Reputation: 3487
I just have finished moving my pet project from Guice to Spring DI. I want to share some notes and ask for advice. Guice config was done with annotations (the only possible way), and Spring config is also only with annotations: one AppConfig class annotated with @Configuration and a plenty of bean creation methods annotated with @Bean inside.
Observations and questions:
Spring's configuration is full of methods that create beans with default no-args constructor:
@Bean public DataProvider getDataProvider() { return new DataProvider(); }
Thats definitely bad. Guice instantiates beans with default constructor without any additional configuration. Can I do this in Spring? I know that if I add @Component annotation along with classpath scanning annotation it will do the trick. But: 1. injecting with @Component is different from injecting with @Bean 2. I need to scatter my configuration among even more files than while just adding @Autowired. Thats bad. The only solution to keep all configs in one place is old good XML configuration, but again with explicit declaration of all beans. Or I am wrong and this can be done better in Spring?
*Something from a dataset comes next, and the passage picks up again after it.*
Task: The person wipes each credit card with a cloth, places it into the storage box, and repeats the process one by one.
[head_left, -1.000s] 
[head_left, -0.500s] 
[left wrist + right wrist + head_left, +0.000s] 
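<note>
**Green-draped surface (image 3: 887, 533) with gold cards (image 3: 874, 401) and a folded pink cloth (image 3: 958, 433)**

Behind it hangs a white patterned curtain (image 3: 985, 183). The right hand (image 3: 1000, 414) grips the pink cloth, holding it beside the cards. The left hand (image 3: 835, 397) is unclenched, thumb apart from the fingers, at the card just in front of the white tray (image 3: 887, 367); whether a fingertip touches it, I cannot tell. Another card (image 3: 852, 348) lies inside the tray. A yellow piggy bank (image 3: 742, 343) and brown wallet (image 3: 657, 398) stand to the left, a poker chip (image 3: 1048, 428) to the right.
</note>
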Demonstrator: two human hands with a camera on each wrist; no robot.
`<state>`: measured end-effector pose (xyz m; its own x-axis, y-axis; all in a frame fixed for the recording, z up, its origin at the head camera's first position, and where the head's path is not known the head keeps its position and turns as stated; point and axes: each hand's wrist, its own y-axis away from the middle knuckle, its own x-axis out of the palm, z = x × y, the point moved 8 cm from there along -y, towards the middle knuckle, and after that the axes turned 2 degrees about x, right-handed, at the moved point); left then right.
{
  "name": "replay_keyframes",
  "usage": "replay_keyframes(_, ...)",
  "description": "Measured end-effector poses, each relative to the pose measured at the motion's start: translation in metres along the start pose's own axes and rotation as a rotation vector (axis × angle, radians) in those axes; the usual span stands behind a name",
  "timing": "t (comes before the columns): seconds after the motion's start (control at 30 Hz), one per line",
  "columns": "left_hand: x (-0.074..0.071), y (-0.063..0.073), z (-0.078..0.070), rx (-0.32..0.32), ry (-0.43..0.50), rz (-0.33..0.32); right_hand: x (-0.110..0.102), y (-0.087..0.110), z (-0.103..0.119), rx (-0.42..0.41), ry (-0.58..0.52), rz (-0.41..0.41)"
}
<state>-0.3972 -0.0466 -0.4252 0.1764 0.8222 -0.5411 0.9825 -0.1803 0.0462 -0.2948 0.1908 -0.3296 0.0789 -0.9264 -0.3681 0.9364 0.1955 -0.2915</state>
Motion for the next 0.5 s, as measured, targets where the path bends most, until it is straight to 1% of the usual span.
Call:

@Bean public MyProjectStorageConfiguration getStorageConfiguration( @Value("${mongo.collections.names})") String mongoNames, @Value("${mongo.collections.data})") String mongoData, @Value("${files.maindata})") String mainData, @Value("${files.secondarydata})") String secondaryData, @Value("${files.backupdata})") String backupData, @Value("${files.additionaldata})") String additionalData) { return new MyProjectStorageConfiguration(mongoNames,mongoData, mainData,secondaryData,backupData,additionalData); }
Looks like my pet project needs to be refactored again. Any suggestions?
Upvotes: 1
Views: 1519
Reputation: 732
Yes, you're right. This is really a bad habit.
But it's not caused by Spring itself, just by the way the tutorials and all the other things are written. In fact you can use @Autowired
in constructor and Spring will inject the intefaces/classes that fit with the type of the required parameter.
With one, big, thing to remember (coming from Guice): if you have two or more instances of the same interface (two different implementations), to select the right one you have no chance then moving out the parameter to a setter adding the annotations @Autowired
and @Qualifier("[beanName]")
. Or move everything to a configuration file...
@Service
class AClass implements MyService {
@Autowired
public AClass(UniqueInterface uniqueInterface) {
...
}
@Autowired
@Qualifier("[beanName]")
public void setAnInterface(NotUniqueInterface notUniqueInterface) {
...
}
}
Normally you can inject property value directly in code. See values injection modes. But, in a way or another, you'll need to inject the values with annotations or using the configuration beans. There's no others ways (at least for what I know...).